EXERCISE DESCRIPTION -> Reproduce the listing below exactly, from its first line down to and including the line with "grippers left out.".

DATA TO USE ->
===============

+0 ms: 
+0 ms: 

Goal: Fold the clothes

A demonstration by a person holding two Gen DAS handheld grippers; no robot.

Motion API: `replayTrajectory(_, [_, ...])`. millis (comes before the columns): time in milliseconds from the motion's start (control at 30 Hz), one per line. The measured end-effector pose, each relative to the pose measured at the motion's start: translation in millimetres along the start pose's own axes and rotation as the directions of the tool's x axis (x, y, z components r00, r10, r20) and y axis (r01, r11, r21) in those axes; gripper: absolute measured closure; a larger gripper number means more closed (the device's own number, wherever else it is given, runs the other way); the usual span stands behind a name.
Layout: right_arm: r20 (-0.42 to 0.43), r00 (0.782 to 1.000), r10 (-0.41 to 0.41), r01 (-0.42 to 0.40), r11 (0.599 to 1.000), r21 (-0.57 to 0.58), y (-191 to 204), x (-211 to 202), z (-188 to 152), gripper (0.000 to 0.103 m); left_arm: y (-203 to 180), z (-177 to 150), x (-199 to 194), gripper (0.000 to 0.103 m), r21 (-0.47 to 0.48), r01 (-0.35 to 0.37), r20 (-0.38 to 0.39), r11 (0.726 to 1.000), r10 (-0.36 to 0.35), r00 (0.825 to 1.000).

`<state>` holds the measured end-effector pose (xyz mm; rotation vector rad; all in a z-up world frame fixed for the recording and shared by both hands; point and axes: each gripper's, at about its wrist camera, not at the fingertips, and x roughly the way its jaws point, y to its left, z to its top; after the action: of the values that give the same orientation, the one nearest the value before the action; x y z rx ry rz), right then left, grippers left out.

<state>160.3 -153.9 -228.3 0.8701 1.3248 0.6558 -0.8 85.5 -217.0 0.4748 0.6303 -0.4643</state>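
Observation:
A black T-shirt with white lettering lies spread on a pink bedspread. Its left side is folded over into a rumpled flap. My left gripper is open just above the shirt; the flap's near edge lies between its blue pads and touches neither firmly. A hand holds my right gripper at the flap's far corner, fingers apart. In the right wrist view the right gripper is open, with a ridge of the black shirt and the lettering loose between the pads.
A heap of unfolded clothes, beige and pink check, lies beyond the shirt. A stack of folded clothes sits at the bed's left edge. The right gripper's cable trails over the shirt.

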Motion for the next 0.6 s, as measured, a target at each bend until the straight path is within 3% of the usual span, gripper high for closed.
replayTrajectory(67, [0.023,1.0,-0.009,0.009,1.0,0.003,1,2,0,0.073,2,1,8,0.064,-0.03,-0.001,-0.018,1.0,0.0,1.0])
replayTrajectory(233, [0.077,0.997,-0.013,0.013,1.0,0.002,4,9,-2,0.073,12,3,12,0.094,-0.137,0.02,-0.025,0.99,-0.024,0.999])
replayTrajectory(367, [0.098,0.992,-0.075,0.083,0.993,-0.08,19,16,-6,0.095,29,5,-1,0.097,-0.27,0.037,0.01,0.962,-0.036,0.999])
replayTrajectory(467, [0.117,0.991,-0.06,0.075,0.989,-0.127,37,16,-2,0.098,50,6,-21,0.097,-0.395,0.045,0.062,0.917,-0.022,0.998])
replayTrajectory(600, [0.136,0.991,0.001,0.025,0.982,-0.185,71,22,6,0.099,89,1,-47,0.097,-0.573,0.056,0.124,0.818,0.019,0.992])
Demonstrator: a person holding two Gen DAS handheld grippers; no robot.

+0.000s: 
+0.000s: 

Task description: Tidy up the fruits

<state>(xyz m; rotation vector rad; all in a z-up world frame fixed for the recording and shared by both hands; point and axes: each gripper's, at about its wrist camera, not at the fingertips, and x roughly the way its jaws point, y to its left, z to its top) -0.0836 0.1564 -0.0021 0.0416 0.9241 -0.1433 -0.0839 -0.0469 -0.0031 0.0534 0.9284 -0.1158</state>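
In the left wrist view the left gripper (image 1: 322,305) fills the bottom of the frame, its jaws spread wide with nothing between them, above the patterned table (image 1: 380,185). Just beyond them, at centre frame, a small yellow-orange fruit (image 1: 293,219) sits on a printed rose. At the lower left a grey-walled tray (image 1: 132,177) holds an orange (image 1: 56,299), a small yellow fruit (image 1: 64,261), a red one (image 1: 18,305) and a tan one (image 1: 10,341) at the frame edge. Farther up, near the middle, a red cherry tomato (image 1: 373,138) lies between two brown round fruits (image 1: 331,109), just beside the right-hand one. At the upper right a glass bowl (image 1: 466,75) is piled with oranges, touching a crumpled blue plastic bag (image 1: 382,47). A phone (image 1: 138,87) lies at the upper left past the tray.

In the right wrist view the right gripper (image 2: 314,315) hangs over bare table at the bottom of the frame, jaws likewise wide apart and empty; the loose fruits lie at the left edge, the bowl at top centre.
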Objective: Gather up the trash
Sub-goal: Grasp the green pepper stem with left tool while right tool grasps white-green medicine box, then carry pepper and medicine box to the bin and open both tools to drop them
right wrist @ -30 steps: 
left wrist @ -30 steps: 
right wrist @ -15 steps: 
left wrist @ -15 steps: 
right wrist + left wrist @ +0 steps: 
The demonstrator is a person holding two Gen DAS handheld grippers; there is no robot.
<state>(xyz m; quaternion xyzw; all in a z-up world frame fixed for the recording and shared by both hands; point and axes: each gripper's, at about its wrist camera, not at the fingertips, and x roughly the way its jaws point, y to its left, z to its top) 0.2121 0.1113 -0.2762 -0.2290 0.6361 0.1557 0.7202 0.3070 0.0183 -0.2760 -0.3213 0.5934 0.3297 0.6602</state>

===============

SOLVED PROBLEM ->
+0 ms: 
+0 ms: 

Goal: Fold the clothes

A demonstration by a person holding two Gen DAS handheld grippers; no robot.

Motion API: `replayTrajectory(_, [_, ...])`. millis (comes before the columns): time in milliseconds from the motion's start (control at 30 Hz), one per line. The measured end-effector pose, each relative to the pose measured at the motion's start: translation in millimetres along the start pose's own axes and rotation as the directions of the tool's x axis (x, y, z components r00, r10, r20) and y axis (r01, r11, r21) in those axes; gripper: absolute measured closure; a larger gripper number means more closed (the device's own number, wherever else it is given, runs the other way); the usual span stands behind a name.
Layout: right_arm: r20 (-0.42 to 0.43), r00 (0.782 to 1.000), r10 (-0.41 to 0.41), r01 (-0.42 to 0.40), r11 (0.599 to 1.000), r21 (-0.57 to 0.58), y (-191 to 204), x (-211 to 202), z (-188 to 152), gripper (0.000 to 0.103 m); left_arm: y (-203 to 180), z (-177 to 150), x (-199 to 194), gripper (0.000 to 0.103 m), r21 (-0.47 to 0.48), r01 (-0.35 to 0.37), r20 (-0.38 to 0.39), r11 (0.726 to 1.000), r10 (-0.36 to 0.35), r00 (0.825 to 1.000).

`<state>` holds the measured end-effector pose (xyz mm; rotation vector rad; all in a z-up world frame fixed for the recording and shared by both hands; point and axes: each gripper's, at about its wrist camera, not at the fingertips, and x roughly the way its jaws point, y to its left, z to its top; after the action: of the values that give the same orientation, the one nearest the value before the action; x y z rx ry rz), right then left, grippers left out.

Nothing more will be written for this answer.